***
Koin selalu mempunyai dua sisi. Perkebunan kelapa sawit ini memang mendatangkan berkah bagi masyarakat dan negara. Tetapi disatu sisi lain, pembukaan lahan baru untuk kelapa sawit ini juga mendatangkan bencana dan malapetaka. Kebakaran hutan di Sumatera dan Kalimantan, sebagian besar diakibatkan oleh pembukaan lahan atau replanting perkebunan kelapa sawit. Selain mengakibatkan korban jiwa dan bencana asap, kebakaran ini secara ekonomi juga mengakibatkan kerugian milyaran rupiah setiap tahunnya.
Ketika hutan pegunungan kemudian ditanami masyarakat dengan kelapa sawit, maka kita hanya tinggal menunggu waktu saja untuk menuai longsor dan banjir bandang. Apalagi dengan teknik pembukaan hutan yang sederhana, “Tumbang, cincang kemudian bakar” Lalu bibit sawit kemudian ditanam tanpa tanaman penutup tanah. Akibatnya lapisan tanah akan tergerus ketika hujan, dan semakin lama semakin tergerus.
Delapan tahun kemudian pelepah pohon kelapa sawit tersebut sudah saling menutup rapat diatas. Akan tetapi dipermukaan, tanah hanya ditutupi oleh sedikit lalang atau pakis-pakisan. Ketika terjadi hujan deras yang berkepanjangan, maka permukaan tanah yang sudah jenuh itu, tidak akan mampu lagi untuk menahan tekanan air. Ahirnya tinggal menunggu waktu untuk “memanen” bencana bagi penduduk yang bermukim dibawah!

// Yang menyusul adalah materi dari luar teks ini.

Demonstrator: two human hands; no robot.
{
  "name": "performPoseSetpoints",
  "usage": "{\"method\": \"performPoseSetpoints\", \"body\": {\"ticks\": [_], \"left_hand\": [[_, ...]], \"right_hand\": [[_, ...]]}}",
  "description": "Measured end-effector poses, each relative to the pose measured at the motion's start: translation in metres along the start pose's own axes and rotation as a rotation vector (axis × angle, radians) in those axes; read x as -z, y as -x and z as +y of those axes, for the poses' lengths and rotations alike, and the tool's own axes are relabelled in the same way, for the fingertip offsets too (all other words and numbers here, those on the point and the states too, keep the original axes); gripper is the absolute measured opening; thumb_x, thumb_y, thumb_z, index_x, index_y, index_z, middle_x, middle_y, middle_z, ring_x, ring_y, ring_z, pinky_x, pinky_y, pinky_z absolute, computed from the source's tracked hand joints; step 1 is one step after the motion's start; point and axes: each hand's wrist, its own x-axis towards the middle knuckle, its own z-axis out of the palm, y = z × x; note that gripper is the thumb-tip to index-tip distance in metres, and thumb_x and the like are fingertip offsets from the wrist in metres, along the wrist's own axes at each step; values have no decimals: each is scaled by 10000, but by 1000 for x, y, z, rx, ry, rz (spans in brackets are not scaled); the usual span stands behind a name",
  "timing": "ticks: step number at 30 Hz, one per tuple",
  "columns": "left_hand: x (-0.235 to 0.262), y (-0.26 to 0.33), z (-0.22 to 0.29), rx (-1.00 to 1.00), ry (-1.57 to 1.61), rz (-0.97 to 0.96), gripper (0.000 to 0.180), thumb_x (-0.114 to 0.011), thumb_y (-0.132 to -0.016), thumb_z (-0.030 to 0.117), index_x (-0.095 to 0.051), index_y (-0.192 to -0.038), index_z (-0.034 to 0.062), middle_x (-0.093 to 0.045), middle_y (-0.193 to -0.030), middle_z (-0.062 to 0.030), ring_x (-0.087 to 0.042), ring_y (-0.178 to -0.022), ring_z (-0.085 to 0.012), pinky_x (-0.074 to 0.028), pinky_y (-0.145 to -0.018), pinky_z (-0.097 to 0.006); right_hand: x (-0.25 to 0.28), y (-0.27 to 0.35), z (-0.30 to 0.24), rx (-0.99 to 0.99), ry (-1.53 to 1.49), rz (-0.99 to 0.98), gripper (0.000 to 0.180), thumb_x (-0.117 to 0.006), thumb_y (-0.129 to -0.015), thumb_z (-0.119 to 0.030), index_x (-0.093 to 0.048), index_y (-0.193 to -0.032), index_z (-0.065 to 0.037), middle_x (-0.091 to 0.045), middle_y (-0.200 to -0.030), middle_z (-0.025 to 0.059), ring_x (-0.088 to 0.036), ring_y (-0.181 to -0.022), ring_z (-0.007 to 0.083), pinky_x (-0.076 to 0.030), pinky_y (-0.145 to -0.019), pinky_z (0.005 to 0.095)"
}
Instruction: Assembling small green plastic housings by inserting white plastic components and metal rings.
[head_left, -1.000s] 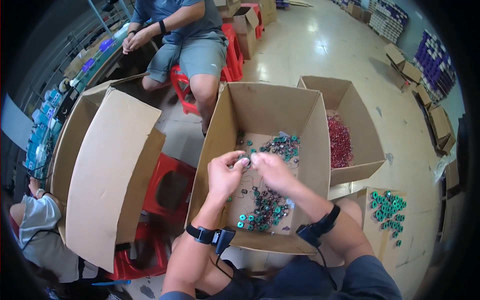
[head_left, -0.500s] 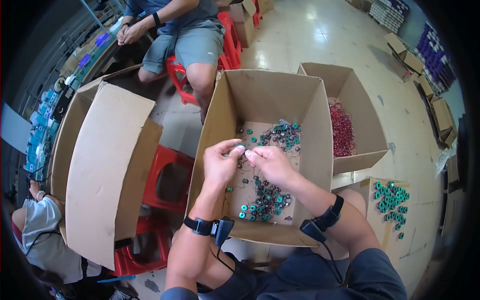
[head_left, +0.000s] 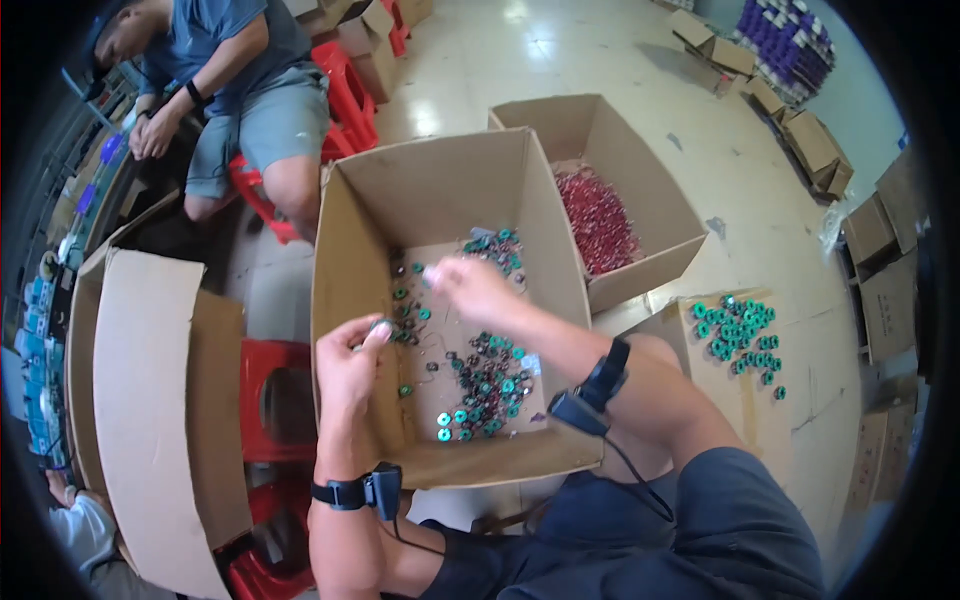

Ahirnya, Kebijakan Moratorium Kebun Kelapa sawit ini terasa pas bagi kita untuk merenung dan mencari solusi terbaik untuk mengatasi semua persoalan ini. Mengejar produksi tidak harus dengan menambah lahan. Pemilihan bibit unggul, pemupukan yang tepat dan pemeliharaan tanaman yang berkesinambungan akan meningkatkan produktifitas buah bahkan sampai dua kali lipat!